Problem 3: Failing to analyze the need to take risk
Becoming the richest person in the graveyard isn’t my key financial goal. Because I live fairly frugally, am a saver, and have invested with focus and discipline, I now have very little need to take risk. As I see it, as long as the U.S. government survives, I can likely support the desired lifestyle for my family with U.S.-backed instruments such as certificates of deposit and U.S. Treasury bonds. I define financial wealth in terms of time, not money, meaning one can be
really rich with less money .

What this means for you
Most firms that sponsor these risk-profile questionnaires say the results are meant only to start a conversation and not to be taken as an absolute. I agree. My advice is to really examine how you feel about risk and try to imagine what your life would be like if stocks were to lose more than half their value, as they have done twice now over the past 15 years. Would you be able to buy stocks when they have a half-off sale? Chances are, you could be overestimating your willingness to take risk, having been lulled into that mind-set by the raging bull market of the past six years. You may want to have more
boring bonds now.

>> Get discounts on financial services with your AARP Member Advantages.

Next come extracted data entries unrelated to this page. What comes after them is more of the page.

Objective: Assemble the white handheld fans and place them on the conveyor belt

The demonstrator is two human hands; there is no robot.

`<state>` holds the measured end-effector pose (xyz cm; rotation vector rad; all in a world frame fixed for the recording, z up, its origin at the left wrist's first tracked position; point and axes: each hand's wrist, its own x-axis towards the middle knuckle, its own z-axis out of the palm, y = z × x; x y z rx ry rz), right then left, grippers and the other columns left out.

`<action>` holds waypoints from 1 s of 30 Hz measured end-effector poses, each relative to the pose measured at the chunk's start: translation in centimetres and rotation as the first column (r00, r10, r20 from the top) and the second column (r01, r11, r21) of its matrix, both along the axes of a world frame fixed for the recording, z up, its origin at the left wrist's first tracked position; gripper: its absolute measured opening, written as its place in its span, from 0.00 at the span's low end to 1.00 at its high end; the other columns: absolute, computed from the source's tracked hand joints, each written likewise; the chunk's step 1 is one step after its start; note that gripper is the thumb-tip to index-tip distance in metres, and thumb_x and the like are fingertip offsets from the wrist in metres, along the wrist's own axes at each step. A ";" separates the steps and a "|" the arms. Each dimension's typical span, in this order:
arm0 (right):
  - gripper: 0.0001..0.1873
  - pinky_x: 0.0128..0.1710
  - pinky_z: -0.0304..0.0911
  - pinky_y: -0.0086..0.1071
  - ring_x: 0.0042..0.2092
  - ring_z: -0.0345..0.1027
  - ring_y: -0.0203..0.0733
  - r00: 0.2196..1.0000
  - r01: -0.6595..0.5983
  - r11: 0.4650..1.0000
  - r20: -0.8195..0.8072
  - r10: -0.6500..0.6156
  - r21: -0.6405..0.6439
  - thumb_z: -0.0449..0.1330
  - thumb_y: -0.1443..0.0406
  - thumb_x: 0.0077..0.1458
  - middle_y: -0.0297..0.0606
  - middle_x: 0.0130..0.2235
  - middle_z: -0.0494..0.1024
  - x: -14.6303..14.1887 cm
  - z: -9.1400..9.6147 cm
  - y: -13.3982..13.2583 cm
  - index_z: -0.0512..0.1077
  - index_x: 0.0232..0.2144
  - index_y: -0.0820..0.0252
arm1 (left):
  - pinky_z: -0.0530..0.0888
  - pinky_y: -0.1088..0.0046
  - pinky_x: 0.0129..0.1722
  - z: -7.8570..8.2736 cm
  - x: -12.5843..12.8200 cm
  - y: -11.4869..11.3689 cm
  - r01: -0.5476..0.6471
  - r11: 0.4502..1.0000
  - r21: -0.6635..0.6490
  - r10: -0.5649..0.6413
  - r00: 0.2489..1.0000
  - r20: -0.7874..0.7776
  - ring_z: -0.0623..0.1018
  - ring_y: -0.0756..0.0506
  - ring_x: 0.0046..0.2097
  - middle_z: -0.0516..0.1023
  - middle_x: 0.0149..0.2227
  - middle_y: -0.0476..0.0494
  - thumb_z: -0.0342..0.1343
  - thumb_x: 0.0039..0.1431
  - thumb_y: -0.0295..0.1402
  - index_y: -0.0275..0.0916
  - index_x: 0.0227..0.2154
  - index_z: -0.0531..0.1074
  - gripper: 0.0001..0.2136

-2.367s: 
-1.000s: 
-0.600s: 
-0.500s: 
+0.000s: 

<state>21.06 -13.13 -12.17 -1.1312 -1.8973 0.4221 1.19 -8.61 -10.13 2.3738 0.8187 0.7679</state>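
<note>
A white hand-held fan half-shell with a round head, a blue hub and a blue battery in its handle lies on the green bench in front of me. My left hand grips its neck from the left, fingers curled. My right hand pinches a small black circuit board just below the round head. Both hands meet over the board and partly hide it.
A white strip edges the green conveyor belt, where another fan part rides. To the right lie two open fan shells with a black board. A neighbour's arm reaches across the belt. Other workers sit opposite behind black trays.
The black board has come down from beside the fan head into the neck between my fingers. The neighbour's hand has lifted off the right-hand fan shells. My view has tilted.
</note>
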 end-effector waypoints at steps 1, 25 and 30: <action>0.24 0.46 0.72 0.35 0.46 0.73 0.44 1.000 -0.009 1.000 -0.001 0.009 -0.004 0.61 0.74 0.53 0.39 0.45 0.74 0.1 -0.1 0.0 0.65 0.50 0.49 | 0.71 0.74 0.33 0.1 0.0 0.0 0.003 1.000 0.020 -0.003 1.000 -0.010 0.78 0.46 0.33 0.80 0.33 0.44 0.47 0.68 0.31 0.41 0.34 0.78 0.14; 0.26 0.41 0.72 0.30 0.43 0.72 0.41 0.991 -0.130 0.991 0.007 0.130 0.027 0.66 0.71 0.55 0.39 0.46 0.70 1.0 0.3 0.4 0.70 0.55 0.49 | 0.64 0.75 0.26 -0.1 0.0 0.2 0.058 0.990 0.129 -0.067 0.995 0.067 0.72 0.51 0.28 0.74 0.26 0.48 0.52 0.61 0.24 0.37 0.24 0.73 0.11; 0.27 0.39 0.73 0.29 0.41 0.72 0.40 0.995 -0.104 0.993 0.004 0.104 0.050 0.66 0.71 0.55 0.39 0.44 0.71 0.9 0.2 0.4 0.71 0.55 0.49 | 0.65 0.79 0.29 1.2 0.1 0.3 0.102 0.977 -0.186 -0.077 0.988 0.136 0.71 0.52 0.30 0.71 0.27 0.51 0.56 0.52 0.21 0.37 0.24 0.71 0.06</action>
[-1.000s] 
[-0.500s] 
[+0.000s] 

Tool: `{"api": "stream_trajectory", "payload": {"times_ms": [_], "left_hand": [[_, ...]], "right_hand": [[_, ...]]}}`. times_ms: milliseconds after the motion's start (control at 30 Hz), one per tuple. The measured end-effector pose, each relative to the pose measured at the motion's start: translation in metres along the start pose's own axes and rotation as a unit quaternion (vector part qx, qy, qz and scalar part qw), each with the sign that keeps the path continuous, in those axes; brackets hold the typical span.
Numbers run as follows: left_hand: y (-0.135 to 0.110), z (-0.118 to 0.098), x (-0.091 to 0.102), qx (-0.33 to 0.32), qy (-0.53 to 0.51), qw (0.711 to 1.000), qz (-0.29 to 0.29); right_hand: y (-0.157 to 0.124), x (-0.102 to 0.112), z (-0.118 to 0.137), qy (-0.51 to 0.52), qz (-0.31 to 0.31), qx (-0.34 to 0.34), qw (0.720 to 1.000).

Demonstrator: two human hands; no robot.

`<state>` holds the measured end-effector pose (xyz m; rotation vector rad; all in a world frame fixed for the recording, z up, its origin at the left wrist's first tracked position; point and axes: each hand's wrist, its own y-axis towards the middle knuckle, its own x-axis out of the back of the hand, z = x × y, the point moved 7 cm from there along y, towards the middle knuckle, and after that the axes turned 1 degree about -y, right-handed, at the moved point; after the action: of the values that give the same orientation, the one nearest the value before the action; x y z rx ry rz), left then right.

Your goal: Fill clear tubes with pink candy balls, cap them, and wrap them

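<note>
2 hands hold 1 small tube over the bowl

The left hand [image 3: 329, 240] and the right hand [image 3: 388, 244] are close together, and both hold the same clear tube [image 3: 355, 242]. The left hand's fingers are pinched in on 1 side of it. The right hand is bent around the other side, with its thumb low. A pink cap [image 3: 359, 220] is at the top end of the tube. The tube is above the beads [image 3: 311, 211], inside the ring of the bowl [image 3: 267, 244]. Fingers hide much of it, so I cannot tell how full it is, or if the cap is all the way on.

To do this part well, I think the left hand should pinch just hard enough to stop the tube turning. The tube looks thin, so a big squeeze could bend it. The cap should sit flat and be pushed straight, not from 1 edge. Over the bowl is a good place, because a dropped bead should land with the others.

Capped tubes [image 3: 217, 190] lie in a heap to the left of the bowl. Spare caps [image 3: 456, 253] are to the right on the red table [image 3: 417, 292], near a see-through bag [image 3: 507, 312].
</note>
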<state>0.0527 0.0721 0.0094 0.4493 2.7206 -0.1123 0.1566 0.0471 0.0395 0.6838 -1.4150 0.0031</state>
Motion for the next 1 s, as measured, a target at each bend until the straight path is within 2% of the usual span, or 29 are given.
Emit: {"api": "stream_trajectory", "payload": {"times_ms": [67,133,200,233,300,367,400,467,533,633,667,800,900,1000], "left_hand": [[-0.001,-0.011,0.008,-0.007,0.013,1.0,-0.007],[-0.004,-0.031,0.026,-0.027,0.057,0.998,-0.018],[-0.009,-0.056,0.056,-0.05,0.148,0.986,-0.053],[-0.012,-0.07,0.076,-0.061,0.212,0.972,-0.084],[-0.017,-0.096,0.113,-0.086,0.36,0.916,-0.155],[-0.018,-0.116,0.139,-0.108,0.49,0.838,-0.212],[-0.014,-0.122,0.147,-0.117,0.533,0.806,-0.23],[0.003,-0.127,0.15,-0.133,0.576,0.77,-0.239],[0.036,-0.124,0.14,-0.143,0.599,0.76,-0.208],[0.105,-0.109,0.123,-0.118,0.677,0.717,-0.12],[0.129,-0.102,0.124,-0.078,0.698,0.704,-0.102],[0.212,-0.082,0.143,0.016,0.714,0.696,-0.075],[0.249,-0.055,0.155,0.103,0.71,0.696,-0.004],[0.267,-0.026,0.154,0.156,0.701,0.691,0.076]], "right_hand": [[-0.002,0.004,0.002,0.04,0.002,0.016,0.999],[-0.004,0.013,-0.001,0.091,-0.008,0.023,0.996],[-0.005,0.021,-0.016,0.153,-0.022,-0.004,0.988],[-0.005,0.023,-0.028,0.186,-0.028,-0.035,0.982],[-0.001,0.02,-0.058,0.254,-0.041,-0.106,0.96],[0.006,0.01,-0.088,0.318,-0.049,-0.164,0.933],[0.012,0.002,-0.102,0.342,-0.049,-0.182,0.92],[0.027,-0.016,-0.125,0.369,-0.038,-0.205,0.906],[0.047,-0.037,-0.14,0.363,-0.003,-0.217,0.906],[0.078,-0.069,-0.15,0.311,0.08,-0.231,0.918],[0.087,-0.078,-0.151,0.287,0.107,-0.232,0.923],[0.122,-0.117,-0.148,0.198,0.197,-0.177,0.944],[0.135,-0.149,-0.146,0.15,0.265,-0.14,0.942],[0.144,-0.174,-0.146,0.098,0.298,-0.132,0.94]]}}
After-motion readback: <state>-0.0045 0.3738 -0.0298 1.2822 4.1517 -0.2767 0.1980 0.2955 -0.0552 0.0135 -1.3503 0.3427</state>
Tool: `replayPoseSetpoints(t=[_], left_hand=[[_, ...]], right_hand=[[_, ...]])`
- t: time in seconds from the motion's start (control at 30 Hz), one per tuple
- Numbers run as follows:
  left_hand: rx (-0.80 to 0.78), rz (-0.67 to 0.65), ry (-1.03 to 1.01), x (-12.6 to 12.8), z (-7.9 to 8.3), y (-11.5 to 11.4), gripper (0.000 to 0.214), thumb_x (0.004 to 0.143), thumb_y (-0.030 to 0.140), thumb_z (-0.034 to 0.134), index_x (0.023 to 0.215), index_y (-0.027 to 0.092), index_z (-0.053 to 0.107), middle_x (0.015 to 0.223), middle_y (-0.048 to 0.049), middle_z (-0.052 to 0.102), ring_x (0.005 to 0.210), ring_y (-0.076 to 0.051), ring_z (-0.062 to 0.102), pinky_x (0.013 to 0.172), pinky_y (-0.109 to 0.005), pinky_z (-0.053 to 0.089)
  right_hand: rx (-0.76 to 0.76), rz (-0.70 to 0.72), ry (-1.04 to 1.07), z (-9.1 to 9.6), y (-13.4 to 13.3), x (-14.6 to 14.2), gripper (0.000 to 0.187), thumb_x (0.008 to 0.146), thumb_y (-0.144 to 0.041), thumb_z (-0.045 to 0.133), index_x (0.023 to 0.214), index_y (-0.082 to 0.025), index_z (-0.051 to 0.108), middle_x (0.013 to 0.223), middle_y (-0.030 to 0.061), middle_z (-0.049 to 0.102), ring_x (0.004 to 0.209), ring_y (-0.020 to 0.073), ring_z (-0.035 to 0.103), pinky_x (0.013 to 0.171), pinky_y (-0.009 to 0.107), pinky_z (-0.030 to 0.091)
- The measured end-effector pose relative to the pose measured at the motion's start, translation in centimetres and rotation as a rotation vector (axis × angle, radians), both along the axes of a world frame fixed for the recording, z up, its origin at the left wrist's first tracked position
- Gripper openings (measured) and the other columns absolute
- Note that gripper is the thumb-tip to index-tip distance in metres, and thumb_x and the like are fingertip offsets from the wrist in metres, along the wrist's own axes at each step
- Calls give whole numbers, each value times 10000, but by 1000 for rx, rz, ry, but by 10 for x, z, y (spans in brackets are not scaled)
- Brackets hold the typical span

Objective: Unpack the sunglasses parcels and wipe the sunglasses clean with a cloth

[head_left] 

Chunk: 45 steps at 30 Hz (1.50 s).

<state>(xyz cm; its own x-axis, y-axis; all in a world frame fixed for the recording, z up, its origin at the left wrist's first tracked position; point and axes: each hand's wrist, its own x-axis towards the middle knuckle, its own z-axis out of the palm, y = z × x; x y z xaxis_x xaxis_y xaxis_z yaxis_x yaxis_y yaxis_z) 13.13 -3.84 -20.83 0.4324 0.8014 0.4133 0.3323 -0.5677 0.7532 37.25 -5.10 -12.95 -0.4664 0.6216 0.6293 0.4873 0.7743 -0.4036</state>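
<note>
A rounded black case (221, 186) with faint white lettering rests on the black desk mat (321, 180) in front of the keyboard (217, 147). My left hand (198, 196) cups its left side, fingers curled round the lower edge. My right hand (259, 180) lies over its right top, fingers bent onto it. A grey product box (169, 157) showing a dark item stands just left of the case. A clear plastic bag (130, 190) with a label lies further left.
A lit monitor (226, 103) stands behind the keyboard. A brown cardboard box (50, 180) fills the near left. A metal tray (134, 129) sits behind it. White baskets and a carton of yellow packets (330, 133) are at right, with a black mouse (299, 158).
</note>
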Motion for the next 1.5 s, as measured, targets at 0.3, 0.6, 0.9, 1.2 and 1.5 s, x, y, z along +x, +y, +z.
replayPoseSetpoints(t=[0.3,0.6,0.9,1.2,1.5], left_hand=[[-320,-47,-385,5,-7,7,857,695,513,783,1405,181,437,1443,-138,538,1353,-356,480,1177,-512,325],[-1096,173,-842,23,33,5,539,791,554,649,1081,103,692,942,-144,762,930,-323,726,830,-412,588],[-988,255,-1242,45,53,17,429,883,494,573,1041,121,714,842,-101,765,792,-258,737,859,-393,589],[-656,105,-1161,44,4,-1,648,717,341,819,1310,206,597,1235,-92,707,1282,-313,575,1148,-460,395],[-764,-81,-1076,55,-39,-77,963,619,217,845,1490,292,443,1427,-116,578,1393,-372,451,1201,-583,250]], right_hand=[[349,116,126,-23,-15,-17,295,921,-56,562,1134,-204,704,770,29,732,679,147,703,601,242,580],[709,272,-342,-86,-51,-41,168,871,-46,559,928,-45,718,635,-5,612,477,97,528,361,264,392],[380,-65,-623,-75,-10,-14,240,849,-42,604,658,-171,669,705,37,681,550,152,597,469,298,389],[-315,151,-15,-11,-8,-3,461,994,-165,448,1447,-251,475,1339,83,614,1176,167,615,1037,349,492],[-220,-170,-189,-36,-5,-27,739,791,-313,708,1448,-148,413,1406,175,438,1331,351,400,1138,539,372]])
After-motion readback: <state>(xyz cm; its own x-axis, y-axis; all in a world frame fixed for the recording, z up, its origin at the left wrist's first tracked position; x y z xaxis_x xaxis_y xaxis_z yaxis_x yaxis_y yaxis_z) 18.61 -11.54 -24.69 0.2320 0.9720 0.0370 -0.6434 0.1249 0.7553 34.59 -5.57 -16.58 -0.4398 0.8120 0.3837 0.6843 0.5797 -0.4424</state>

If you are fortunate and now have enough money to live on for the rest of your life, then consider taking some risk off the table. The world is, and always has been, risky. Certainly, the recent events in the Middle East, Ukraine and cyberspace aren’t making it any less so. When setting an asset allocation, it is important to strike the right balance of risk based on need and expected return. Make sure you set an asset allocation you can stick to and avoid the very human irrational behavior of performance chasing.

I hope that being the richest person in the graveyard isn’t your goal, either.